:: THE PROBLEM ::
Range to copy from the entries below: the line containing "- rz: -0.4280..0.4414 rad" through the line containing "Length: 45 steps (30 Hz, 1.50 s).", inclusive. Retype only those lines, exactly, without any images.

:: Items from a data source ::
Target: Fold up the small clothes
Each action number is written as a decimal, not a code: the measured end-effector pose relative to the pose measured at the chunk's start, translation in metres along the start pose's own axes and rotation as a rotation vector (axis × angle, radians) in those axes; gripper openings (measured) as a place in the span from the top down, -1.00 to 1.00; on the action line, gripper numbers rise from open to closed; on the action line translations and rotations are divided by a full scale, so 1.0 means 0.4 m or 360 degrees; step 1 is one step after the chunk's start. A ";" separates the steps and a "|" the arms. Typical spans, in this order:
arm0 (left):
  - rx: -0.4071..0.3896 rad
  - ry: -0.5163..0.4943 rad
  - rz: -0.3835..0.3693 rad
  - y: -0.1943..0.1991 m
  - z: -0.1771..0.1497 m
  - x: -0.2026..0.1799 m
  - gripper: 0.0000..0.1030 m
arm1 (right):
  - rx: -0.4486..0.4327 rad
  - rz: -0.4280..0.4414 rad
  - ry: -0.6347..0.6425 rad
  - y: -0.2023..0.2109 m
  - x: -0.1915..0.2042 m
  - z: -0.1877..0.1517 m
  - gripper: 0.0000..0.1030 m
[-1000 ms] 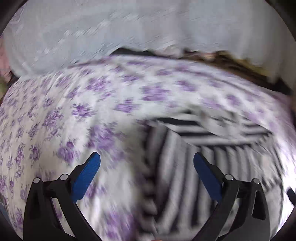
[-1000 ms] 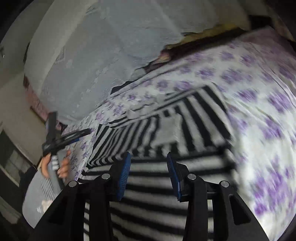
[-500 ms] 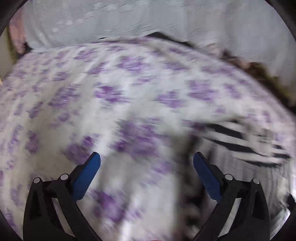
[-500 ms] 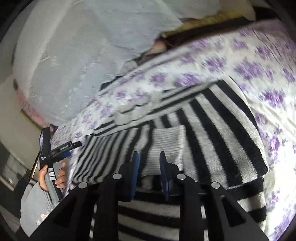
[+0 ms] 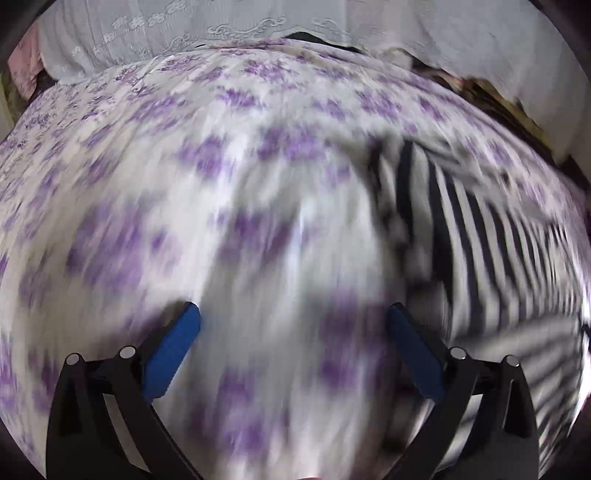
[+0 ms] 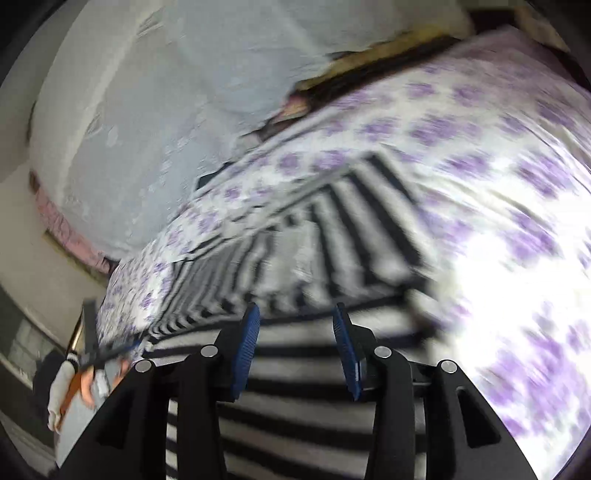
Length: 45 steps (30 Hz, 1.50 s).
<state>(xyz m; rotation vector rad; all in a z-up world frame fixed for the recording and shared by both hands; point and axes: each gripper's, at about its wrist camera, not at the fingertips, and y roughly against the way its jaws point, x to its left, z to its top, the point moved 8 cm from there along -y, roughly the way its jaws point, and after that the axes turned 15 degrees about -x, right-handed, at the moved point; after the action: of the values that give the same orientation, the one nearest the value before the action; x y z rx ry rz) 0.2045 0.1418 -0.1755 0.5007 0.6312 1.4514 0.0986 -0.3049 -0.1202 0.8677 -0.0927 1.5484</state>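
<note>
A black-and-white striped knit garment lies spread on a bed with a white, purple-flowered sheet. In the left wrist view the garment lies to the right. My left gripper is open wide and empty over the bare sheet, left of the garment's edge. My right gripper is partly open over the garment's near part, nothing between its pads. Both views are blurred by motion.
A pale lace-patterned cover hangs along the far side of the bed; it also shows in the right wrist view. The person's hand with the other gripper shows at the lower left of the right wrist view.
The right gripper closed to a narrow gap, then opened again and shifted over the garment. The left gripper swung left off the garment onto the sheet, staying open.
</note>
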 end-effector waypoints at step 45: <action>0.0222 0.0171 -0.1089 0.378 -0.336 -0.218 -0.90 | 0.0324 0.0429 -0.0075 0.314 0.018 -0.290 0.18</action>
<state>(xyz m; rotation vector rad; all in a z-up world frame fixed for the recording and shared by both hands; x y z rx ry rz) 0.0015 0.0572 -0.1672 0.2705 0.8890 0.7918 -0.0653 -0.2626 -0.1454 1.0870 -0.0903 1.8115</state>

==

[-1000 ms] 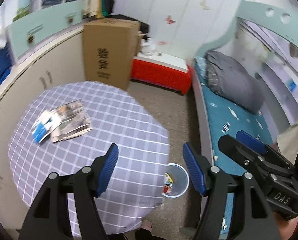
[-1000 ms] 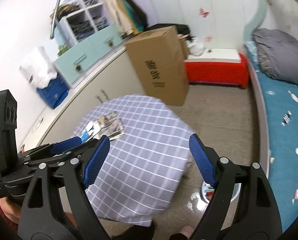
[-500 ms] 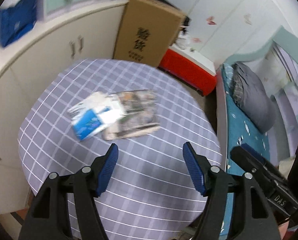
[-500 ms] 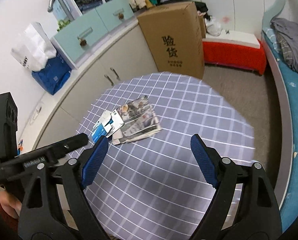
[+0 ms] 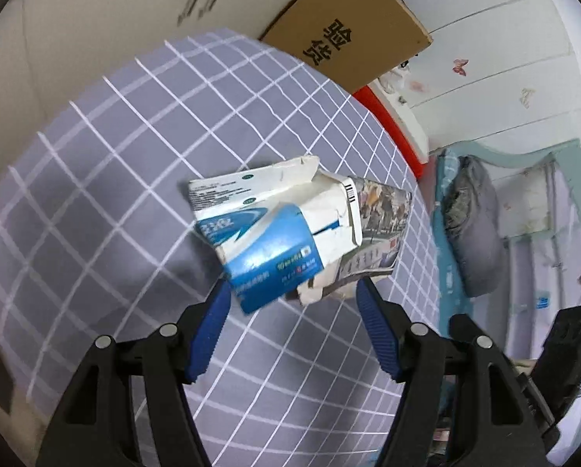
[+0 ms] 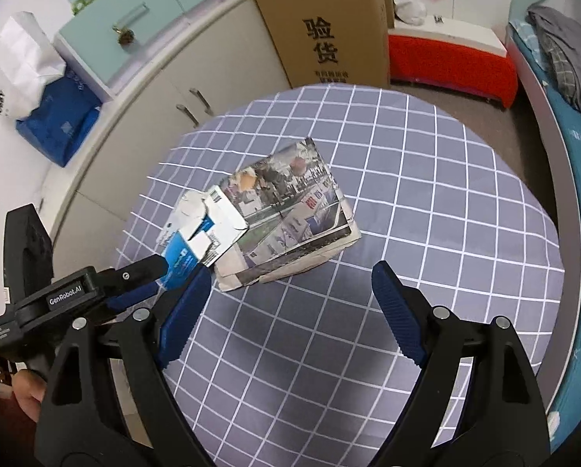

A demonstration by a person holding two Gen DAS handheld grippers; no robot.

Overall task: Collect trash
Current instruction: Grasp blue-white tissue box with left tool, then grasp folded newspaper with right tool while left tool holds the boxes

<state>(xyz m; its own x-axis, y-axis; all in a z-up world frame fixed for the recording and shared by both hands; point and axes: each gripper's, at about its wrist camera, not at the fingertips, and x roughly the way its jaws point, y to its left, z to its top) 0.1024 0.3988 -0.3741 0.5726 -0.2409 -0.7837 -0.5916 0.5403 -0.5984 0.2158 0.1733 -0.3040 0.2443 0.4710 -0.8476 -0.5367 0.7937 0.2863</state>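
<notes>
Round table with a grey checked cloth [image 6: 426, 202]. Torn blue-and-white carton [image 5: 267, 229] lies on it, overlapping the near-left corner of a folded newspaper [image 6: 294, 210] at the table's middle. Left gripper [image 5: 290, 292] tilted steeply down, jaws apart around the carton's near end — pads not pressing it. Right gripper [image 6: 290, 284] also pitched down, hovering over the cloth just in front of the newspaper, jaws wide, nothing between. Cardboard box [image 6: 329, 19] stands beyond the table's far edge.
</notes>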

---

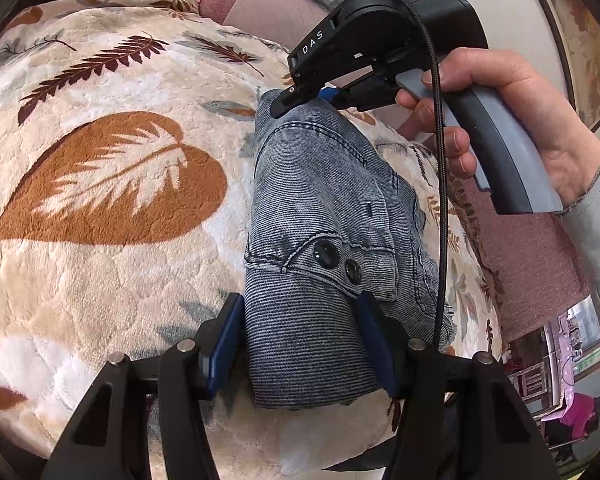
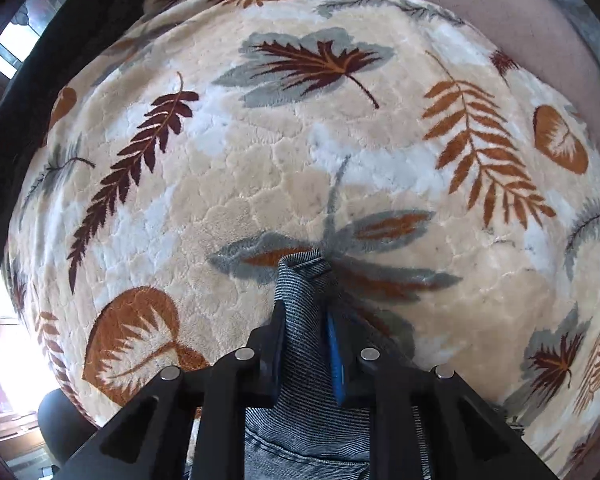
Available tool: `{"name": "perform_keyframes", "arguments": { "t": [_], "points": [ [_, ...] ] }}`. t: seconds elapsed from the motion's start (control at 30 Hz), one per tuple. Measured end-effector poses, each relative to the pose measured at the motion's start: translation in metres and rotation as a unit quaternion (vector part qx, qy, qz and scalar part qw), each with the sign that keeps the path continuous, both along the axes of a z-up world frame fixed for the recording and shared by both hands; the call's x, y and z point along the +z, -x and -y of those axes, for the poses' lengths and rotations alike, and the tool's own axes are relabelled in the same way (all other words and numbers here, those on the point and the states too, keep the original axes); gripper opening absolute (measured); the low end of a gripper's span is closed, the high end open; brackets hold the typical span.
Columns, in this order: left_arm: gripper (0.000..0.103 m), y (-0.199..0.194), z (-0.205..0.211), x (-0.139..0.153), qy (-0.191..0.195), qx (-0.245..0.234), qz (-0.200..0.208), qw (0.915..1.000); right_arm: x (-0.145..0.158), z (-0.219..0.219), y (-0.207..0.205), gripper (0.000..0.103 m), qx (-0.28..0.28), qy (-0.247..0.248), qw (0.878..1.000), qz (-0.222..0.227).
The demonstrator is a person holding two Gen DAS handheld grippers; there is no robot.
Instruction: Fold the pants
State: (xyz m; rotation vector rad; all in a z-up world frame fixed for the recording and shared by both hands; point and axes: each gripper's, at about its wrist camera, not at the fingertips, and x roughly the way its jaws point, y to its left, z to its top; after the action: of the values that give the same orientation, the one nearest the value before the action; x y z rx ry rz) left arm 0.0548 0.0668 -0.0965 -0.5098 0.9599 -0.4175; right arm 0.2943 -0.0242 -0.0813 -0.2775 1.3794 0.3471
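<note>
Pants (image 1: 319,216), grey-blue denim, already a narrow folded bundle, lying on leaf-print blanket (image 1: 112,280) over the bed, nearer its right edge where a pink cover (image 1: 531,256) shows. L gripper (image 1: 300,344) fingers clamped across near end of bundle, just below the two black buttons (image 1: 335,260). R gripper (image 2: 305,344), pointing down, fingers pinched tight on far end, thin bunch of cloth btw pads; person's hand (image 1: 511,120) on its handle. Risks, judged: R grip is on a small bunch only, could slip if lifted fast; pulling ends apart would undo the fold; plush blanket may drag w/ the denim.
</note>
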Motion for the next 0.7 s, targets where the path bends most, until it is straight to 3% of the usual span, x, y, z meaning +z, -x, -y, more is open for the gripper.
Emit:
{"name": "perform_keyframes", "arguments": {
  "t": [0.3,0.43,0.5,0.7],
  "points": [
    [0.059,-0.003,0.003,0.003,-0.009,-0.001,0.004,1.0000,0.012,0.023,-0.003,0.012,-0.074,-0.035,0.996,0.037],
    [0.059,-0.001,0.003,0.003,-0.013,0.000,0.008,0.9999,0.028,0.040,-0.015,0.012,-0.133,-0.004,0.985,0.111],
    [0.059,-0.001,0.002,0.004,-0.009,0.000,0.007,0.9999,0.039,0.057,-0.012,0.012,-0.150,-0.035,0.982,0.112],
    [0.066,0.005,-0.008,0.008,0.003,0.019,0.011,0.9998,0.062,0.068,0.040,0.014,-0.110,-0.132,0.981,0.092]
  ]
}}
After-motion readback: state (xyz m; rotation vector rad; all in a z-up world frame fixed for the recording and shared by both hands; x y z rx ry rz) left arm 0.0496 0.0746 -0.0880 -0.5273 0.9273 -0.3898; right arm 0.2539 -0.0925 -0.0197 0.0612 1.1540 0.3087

:: EXPECTED ANSWER ::
  - rz: -0.4280..0.4414 rad
  - ry: -0.6347..0.6425 rad
  - y: -0.2023..0.2109 m
  - x: -0.1915..0.2042 m
  - z: -0.1877..0.1517 m
  - gripper: 0.0000..0.1030 m
[-1000 ms] 
[-1000 ms] 
[-500 ms] 
[-500 ms] 
[+0 ms] 
[+0 ms] 
Length: 45 steps (30 Hz, 1.50 s).

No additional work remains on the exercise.